O ministro do Supremo Tribunal Federal (STF) Gilmar Mendes criticou duramente o colega André Mendonça por ter recebido um advogado para tratar de uma proposta de 'delação seletiva' no âmbito do Caso Master. A declaração foi feita durante participação no programa Roda Viva, exibido nesta segunda-feira.
O que disse Gilmar Mendes
Gilmar classificou a atitude de Mendonça como um 'erro crasso' e apontou 'impropriedade' na condução do caso pelo relator. Segundo o decano do STF, a lei não permite que um juiz participe de negociações de delação premiada, papel que cabe ao Ministério Público. 'Isso é um erro crasso. O juiz não pode receber advogado para tratar de delação. Isso é função do MP', afirmou.

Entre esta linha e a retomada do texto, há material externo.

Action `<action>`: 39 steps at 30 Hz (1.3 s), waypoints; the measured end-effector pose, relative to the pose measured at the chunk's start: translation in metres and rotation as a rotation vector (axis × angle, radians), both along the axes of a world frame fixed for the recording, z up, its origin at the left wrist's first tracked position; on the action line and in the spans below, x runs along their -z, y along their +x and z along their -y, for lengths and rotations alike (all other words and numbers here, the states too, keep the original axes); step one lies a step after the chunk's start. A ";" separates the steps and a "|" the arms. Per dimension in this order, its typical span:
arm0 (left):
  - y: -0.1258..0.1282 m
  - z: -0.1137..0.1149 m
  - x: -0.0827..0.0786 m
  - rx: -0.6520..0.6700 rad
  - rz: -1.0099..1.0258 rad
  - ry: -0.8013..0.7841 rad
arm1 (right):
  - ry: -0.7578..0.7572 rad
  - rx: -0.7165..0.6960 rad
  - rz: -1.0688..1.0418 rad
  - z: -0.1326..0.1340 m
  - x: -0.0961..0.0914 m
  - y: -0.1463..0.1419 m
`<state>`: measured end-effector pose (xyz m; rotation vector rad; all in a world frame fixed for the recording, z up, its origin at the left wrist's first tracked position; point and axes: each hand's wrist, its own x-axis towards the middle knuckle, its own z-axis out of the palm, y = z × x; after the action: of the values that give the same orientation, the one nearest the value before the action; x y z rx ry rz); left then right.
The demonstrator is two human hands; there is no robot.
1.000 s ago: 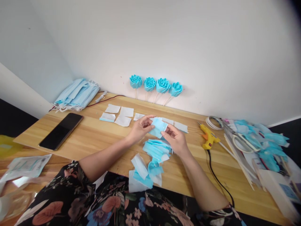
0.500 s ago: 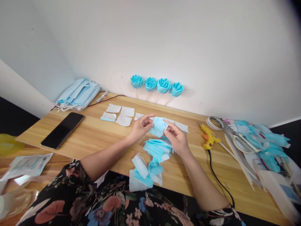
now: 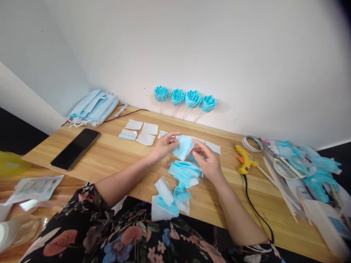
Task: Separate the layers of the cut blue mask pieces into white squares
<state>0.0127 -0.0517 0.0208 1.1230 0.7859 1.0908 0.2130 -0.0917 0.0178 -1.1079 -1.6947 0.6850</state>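
Note:
A light-blue square of face-mask fabric (image 3: 182,147) hangs between my hands above the table. My left hand (image 3: 165,146) pinches its left edge between thumb and fingers. At the upper right corner, my right hand (image 3: 207,160) grips it with the fingertips, the thumb a little lower; the exact contact is hard to see. Right below lies a pile of blue fabric pieces (image 3: 183,172). Closer to my body are loose white and blue strips (image 3: 165,195) at the table edge. White fabric squares (image 3: 146,139) lie flat in groups beyond my hands, partly hidden by them.
Several blue fabric roses (image 3: 177,97) on sticks lean against the wall. Folded masks (image 3: 93,106) and a phone (image 3: 76,149) lie left. To the right are a yellow glue gun (image 3: 245,159) with a cord, a tape roll (image 3: 251,143), scissors (image 3: 289,168) and blue scraps (image 3: 318,182).
The fabric square has tilted and its right side has turned, so it looks narrower towards the bottom. My right fingers have shifted slightly along its right edge. The whole view has moved slightly.

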 end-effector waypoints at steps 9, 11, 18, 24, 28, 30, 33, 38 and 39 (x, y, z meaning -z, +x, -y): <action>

O ministro também alertou para o risco de nulidades no processo, fazendo um paralelo com a Operação Lava Jato. 'Já vimos isso antes, na Lava Jato, e resultou em anulações. É preciso cuidado para não repetir os mesmos erros', disse.
A versão de André Mendonça
André Mendonça, por sua vez, afirmou que recusou a proposta de delação apresentada pelo advogado. Em nota, o gabinete do ministro informou que o encontro ocorreu de forma 'transparente' e que não houve qualquer negociação. 'O ministro ouviu o advogado e, de imediato, esclareceu que não trataria do assunto, encaminhando-o ao Ministério Público', diz a nota.
Repercussão no STF
A crítica de Gilmar Mendes gerou reações entre os demais ministros. Para o professor de Direito Constitucional da USP, Oscar Vilhena Vieira, a situação é 'delicada' e pode comprometer a credibilidade do processo. 'O Judiciário precisa manter distância de negociações de delação. Qualquer proximidade pode gerar suspeição', analisou.
O Caso Master envolve investigações sobre supostas fraudes em contratos de obras públicas. A delação seletiva, criticada por Gilmar, seria uma tentativa de um dos investigados de colaborar apenas parcialmente, o que é vedado pela legislação.